** Directions **
Below are some records. Return exactly the lines from the one containing "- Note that" through the one containing "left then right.", both included, and only those.

** Data records **
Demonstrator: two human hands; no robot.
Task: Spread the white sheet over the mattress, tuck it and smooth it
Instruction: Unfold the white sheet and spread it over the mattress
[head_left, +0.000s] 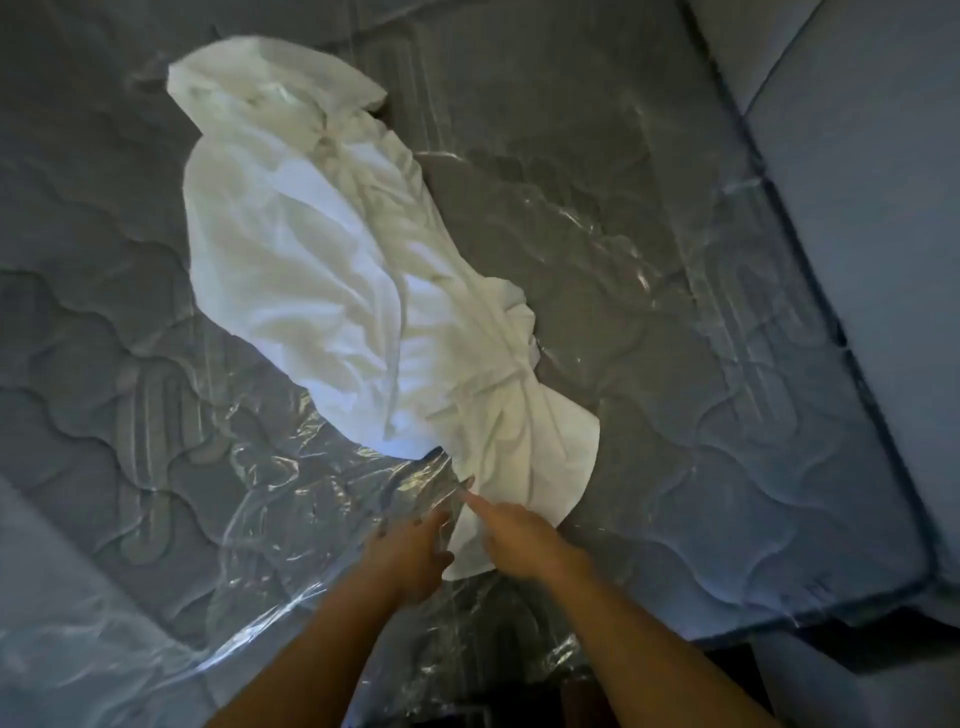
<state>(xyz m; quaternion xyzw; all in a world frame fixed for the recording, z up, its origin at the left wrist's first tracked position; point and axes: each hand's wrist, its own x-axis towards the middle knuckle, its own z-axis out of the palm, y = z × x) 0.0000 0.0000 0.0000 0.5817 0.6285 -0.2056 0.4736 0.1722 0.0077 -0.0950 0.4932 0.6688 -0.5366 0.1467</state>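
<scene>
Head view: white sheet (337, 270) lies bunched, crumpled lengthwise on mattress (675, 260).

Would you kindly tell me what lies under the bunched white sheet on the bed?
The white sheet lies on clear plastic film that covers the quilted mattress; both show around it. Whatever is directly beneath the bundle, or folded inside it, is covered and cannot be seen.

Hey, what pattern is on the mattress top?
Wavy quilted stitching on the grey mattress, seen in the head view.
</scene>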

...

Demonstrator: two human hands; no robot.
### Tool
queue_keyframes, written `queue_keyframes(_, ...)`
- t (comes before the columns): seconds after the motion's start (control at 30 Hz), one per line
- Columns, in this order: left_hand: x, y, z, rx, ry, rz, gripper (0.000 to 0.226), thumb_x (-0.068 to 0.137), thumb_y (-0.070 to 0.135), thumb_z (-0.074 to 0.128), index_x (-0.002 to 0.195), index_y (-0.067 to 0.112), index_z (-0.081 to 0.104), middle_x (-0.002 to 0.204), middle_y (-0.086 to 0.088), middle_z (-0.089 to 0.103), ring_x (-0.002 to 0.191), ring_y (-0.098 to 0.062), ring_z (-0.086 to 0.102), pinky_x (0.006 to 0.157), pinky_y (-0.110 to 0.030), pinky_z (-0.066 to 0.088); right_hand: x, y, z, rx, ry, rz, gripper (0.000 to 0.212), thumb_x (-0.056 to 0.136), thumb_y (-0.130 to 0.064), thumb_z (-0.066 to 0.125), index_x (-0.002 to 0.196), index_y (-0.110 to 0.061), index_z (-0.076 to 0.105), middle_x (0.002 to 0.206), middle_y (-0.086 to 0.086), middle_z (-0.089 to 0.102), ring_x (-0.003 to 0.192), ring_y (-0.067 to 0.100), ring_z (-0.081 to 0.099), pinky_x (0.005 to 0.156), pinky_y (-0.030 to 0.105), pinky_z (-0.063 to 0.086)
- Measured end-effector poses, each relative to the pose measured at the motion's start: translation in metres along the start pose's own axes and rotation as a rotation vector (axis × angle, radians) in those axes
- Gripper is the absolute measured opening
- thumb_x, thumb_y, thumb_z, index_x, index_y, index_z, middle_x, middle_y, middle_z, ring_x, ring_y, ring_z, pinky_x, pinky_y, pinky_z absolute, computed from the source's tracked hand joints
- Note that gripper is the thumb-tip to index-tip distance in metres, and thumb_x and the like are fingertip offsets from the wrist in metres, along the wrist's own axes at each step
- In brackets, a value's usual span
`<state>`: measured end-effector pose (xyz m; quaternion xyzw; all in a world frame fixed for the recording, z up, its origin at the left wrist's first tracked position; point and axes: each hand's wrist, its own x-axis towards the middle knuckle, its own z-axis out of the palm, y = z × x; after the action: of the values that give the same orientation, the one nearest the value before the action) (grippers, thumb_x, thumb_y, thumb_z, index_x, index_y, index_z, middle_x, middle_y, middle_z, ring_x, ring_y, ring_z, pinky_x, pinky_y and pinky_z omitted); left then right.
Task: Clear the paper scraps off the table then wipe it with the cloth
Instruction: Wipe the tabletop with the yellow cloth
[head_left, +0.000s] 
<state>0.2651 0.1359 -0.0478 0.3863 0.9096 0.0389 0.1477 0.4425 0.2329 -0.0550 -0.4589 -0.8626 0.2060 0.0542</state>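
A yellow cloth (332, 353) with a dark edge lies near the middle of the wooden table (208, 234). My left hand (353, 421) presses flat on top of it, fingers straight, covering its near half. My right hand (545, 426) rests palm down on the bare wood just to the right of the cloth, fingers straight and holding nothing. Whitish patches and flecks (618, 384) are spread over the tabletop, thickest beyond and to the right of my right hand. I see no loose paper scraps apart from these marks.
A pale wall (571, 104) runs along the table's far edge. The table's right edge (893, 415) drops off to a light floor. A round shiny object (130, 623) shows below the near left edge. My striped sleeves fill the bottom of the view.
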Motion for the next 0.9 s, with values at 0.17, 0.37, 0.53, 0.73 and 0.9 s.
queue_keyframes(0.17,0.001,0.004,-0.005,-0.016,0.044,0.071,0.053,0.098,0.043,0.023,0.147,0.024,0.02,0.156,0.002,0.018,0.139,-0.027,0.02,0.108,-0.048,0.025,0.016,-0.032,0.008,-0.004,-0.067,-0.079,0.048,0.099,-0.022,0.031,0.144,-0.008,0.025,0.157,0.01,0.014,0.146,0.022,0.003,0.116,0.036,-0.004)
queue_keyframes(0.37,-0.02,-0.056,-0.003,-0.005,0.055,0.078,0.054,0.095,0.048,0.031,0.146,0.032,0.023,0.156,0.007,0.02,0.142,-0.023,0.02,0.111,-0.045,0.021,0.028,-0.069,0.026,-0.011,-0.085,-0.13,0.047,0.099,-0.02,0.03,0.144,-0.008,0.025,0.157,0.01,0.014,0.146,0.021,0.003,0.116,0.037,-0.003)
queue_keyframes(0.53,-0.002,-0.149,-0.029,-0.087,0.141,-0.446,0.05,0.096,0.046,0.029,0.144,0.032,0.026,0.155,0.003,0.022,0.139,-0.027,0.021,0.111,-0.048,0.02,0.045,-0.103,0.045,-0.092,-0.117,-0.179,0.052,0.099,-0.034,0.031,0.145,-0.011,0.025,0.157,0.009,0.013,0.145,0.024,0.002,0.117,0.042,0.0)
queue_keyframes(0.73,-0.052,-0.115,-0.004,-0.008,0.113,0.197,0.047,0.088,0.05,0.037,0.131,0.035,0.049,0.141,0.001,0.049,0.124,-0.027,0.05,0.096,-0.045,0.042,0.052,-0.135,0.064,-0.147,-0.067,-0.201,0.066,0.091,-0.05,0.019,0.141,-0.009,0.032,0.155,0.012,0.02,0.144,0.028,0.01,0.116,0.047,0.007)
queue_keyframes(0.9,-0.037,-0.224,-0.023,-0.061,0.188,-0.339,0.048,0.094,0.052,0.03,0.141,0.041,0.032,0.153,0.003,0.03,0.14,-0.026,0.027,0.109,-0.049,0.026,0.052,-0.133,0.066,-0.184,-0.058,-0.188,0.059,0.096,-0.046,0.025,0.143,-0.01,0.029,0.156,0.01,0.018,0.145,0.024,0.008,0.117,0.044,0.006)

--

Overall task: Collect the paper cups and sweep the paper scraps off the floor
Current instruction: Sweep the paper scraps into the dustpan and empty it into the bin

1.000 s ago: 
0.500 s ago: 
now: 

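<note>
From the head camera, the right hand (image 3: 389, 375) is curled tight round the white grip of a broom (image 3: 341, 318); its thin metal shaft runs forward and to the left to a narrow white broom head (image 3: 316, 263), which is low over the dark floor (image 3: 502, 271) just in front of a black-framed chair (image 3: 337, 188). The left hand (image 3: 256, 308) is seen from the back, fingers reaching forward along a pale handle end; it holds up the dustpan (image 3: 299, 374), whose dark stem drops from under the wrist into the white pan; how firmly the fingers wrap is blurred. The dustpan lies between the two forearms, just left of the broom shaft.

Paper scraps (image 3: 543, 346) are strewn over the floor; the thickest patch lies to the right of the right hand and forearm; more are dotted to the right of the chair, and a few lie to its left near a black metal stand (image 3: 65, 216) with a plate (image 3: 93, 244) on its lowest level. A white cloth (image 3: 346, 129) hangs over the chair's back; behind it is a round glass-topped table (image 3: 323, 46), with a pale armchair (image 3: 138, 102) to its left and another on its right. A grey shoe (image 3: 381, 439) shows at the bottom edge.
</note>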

** Problem solution **
- Note that gripper is the thumb-tip to index-tip distance in metres, and thumb_x and the like are fingertip offsets from the wrist in metres, along the wrist's own axes at each step
- In brackets, a value's usual span
`<state>`: measured end-effector pose (xyz m; quaternion xyzw; all in a world frame fixed for the recording, z up, its origin at the left wrist's first tracked position; point and axes: each hand's wrist, its own x-axis towards the middle knuckle, its own z-axis out of the palm, y = z × x; after the action: of the values that give the same orientation, the one nearest the value before the action) (grippers, thumb_x, thumb_y, thumb_z, index_x, index_y, index_z, middle_x, middle_y, middle_z, ring_x, ring_y, ring_z, pinky_x, pinky_y and pinky_z omitted); left then right.

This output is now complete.